- What is expected
Whenever a line below mentions the word "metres", that line should be copied.

- Data
******************************
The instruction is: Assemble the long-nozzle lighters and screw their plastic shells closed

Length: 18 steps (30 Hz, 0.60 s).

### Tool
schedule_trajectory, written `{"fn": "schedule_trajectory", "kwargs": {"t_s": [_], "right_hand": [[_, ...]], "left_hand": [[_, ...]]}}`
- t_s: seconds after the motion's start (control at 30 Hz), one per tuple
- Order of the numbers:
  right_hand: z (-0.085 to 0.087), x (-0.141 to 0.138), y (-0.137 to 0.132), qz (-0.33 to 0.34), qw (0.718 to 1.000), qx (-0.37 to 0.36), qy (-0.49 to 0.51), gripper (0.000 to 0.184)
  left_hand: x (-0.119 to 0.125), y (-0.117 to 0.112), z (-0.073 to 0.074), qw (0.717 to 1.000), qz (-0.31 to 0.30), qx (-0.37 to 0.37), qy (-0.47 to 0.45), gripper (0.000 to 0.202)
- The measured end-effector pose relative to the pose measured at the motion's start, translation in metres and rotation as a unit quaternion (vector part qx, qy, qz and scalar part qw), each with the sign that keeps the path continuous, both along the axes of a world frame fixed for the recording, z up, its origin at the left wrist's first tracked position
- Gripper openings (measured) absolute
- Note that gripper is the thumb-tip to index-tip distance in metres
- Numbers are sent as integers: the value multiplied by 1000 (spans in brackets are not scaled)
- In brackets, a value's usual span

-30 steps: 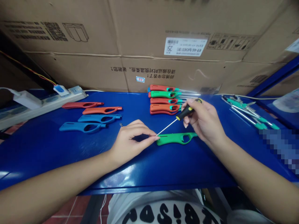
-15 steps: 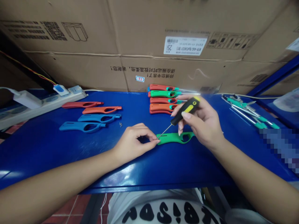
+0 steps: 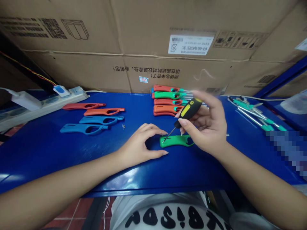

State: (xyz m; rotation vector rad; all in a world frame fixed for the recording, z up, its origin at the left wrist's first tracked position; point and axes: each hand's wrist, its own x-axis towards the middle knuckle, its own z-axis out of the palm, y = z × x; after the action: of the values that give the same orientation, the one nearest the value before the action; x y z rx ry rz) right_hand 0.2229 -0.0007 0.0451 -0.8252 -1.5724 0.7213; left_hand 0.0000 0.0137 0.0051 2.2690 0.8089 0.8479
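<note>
I see the left hand (image 3: 136,145) has undone its pinch, thumb and forefinger now spread near and far of the green lighter's (image 3: 176,141) left end. The screwdriver (image 3: 190,110) in the right hand (image 3: 212,124) stands steeper than a second ago.

Both arms reached forward from either side, bare along the forearms, and angled in toward each other. The left forearm (image 3: 59,183) sloped low and long up to a nearly straight left wrist (image 3: 118,156). I could see the left hand (image 3: 137,143) spread in a loose C, its thumb (image 3: 157,155) stretched straight and its index finger (image 3: 157,131) arched above, the two tips well apart. The right forearm (image 3: 261,182) slanted up more steeply, and the right hand (image 3: 212,123) stood higher, closed in a light grip, with its thumb (image 3: 190,127) pointing inward, its index finger (image 3: 211,98) crooked over the top and the others curled behind. The hands were near each other, not touching
</note>
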Motion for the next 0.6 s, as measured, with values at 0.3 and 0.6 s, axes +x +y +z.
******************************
- Solution for this exercise
- The measured end-effector pose relative to the pose measured at the motion's start, translation in metres and rotation as a unit quaternion (vector part qx, qy, qz and scalar part qw), each with the sign that keeps the path continuous, both along the axes of a world frame fixed for the recording, z up, its origin at the left wrist's first tracked position
- Note that gripper is the thumb-tip to index-tip distance in metres

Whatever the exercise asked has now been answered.